A great diagnostic for dbus could be an env variable, and if set, it
would just print to stderr every time someone blocked on the dbus
connection. It could keep track of nice human-readable descriptions of
recently-sent serials, in order to log them usefully:
* blocked on org.foo.Bar.frobate for 10ms
* blocked on com.bar.Baz.frombulate for 5ms
that kind of log could really show people the problem, if they have
this problem. You could imagine other logging too, like quantity of
data sent and how it was batched up:
* wrote 2 messages total of 314 bytes
A lot of your other suggestions are great too. Assuming no round
trips, the pipeline can then be optimized to be sure stuff is batched
up so that reads, writes, and contexts switches are all minimized. I
do have a foggy memory that libdbus used to use a separate read() for
every message to avoid a memcpy, and that may well just be
wrongheaded, and easy to fix... just one speculative example. Also, I
think there's a separate writev() for each message, and you could
imagine writing multiple messages at once (though the code around
doing that is a little terrifying iirc).
It's really hard to solve a vague performance problem though. If we
had a system image and a use scenario that everyone could play with or
reproduce, then we could look at it and say "OK, there are too many
round trips here and here's a fix" or even "ugh, this is truly
unavoidably bottlenecked on dbus". As it is we can speculate that
there's an API design problem or that the apps could be reshuffled
somehow, but it's hard to really prove/disprove that claim.
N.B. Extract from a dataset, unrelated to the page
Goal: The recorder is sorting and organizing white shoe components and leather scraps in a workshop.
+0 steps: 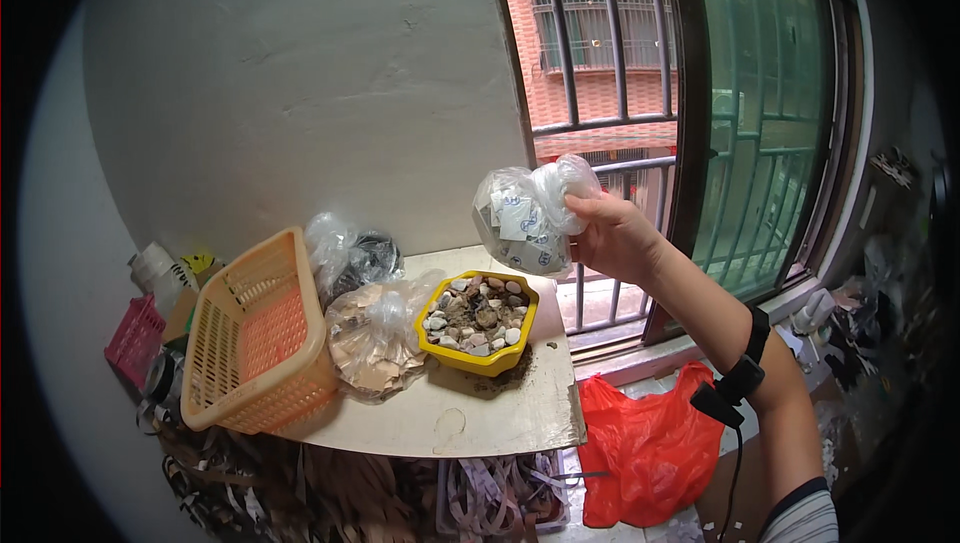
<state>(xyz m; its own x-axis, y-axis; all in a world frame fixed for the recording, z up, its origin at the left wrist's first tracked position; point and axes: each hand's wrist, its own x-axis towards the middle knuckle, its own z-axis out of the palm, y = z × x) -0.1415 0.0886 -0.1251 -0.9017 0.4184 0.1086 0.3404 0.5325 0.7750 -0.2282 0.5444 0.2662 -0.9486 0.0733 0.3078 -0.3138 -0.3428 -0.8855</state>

To be more constructive: here's an old post that people are very
welcome to edit heavily and convert into FAQ or other documentation on
the dbus site:
http://blog.ometer.com/2007/05/17/best-d-bus-practices/
(or just link to it from the site if you want, that's a quick short-term hack)
That post could certainly be better-refactored so it more clearly
spells out really specific suggestions, like: always get objects in
groups; always get all properties at once; always use change
notification so a client can cache the remote side and still track
changes; open a sidechannel if you have megabytes of data; never use
the blocking versions of the libdbus/libgbus/etc. APIs; whatever else
people can think of. "D-Bus API Design Best Practices" document.
Another useful discussion would be "should your module be a library or
a process?" - should you write a daemon or a shared lib or both?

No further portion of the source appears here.